Mais l’imposition de nouvelles règles est désormais indispensable. Par exemple, la Chine a bénéficié de son adhésion, en 2001, à l’Organisation mondiale du commerce (OMC) depuis 2001 mais elle ne respecte pas les règles internationales. On peut citer les violations massives du droit de la propriété intellectuelle, l’absence de règles sociales et sanitaires dans les usines travaillant pour l’exportation, et le dumping sur les marchés internationaux pour prendre des parts de marché. A l’inverse, le marché chinois demeure plutôt fermé, à l’exception de quelques segments sur lesquels les Chinois sont absents.

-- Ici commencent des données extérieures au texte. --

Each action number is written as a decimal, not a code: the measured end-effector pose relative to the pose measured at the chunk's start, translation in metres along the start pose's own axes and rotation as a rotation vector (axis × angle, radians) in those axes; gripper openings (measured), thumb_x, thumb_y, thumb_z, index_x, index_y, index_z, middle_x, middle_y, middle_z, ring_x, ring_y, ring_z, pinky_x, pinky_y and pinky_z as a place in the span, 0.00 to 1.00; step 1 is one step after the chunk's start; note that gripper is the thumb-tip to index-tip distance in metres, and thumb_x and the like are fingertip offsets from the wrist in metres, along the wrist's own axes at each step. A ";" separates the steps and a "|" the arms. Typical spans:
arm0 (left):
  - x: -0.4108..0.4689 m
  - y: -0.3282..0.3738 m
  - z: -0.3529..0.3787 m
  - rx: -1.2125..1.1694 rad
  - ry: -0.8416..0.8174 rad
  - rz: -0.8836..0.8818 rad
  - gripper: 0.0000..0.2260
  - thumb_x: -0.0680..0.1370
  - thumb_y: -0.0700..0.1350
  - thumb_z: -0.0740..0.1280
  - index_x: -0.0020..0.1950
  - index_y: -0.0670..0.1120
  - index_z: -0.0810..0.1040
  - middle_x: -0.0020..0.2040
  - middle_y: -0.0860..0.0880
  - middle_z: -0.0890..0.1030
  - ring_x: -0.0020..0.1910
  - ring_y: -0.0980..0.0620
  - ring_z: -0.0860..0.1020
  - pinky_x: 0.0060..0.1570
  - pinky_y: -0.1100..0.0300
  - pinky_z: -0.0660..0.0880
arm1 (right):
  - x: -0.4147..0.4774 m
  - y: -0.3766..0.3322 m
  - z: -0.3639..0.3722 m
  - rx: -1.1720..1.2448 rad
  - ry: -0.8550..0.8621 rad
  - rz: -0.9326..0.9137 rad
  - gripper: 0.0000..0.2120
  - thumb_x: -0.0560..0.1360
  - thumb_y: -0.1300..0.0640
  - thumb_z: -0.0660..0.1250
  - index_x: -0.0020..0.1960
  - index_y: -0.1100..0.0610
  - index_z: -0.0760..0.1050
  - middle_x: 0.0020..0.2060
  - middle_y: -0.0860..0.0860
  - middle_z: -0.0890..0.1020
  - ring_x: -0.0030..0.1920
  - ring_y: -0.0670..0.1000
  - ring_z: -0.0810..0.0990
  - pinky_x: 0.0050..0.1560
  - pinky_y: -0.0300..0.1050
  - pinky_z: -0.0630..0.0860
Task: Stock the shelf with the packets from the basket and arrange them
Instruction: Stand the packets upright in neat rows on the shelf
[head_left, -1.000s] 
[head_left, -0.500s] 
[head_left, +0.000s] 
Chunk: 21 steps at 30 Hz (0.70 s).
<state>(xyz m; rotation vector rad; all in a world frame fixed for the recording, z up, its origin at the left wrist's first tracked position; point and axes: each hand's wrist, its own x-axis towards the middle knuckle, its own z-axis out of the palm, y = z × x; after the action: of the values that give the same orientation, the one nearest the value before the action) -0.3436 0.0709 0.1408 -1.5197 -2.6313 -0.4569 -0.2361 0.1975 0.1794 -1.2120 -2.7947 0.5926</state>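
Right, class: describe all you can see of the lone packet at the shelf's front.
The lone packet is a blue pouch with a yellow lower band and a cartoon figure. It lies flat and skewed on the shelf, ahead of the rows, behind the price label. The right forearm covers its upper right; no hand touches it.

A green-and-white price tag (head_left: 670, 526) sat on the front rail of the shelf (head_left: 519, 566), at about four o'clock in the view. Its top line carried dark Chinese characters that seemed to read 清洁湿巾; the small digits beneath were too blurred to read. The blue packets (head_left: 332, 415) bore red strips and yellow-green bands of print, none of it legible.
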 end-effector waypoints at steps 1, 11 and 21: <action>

Il convient donc de corriger ces excès en imposant des taxes aux frontières de l’Europe contre les biens produits dans des conditions inacceptables, que ce soit sur le plan social ou sur le plan environnemental.

Bien sûr, certains pays y seront hostiles. L’Allemagne, championne du monde des exportations au même niveau que la Chine, ne veut pas entendre parler de telles mesures. Mais certains Etats peuvent avancer tout de même en imposant de nouvelles règles techniques, à l’instar de ce que fait la Chine.

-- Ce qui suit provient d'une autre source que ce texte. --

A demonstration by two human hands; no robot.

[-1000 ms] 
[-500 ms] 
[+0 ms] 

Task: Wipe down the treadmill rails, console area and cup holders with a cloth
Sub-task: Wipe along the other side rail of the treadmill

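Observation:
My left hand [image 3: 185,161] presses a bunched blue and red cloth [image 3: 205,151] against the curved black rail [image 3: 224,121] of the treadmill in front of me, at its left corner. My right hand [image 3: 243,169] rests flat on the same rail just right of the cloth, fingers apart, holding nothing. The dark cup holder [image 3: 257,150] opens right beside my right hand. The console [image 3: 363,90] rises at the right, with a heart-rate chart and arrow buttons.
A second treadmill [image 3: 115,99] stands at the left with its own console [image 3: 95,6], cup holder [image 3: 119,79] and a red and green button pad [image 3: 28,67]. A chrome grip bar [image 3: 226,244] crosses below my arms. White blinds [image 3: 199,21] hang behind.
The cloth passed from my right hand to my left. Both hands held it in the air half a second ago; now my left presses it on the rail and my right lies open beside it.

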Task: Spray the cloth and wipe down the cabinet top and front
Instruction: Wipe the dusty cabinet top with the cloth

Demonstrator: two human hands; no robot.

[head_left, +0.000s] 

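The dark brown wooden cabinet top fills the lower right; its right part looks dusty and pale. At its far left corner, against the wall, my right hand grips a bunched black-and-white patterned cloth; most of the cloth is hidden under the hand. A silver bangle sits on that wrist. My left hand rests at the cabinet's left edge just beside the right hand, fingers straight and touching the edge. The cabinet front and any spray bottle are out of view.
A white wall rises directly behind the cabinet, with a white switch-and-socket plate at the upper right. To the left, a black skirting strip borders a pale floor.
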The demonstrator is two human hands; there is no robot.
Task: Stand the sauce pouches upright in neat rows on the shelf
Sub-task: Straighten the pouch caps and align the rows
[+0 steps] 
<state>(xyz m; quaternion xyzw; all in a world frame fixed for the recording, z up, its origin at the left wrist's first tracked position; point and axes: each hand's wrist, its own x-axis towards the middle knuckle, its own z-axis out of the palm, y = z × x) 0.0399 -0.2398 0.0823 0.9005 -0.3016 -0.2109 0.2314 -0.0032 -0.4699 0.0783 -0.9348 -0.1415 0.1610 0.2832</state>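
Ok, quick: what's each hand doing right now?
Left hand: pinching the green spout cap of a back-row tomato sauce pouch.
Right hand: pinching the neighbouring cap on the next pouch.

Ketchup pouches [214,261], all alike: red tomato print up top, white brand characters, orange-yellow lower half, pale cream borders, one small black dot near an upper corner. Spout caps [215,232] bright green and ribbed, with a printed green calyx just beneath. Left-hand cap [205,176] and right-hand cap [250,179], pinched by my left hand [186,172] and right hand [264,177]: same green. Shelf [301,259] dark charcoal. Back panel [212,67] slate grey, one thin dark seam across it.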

Cela ne suffira pas à doper immédiatement le pouvoir d’achat mais ce sera un premier pas favorisant la réindustrialisation de certains pays. Les gouvernements peuvent décider aussi de soutenir financièrement certaines filières en les subventionnant. Prenons là aussi l’exemple de la Chine : ce pays a réussi en quelques années à devenir le leader des équipements pour l’électricité éolienne et solaire. A l’heure où les Européens parlent d’énergies renouvelables, il convient de réfléchir à l’ensemble de la filière industrielle et non uniquement en termes d’affichage comme le font certains responsables écologistes.

En agissant ainsi, on offre une perspective aux salariés et, surtout, on permet au pays de s’inscrire dans une stratégie de développement et de ne pas dépendre uniquement des importations. Car à terme la désindustrialisation aboutit aussi à une perte de souveraineté.

Doper le pouvoir d’achat à court terme peut se faire en associant davantage les salariés au capital via des programmes d’épargne salariale et via la distribution d’actions gratuites. En généralisant ce genre de mesures, les entreprises « variabilisent » une partie des dépenses de fonctionnement et permettent aux salariés de bénéficier du développement de l’activité.

Mais pour que ce nouveau mode de rétribution fonctionne, il faut une incitation de la part des pouvoirs publics, notamment pour tout ce qui concerne les aspects sociaux et fiscaux. L’Etat peut perdre dans l’immédiat des cotisations mais il gagne plus tard en récupérer des prélèvements sur les cessions et, surtout, en améliorant le pouvoir d’achat la consommation progresse.

Quelles que soient les solutions retenues, la priorité aujourd’hui est de doper le pouvoir d’achat tout en évitant de dégrader la compétitivité des entreprises.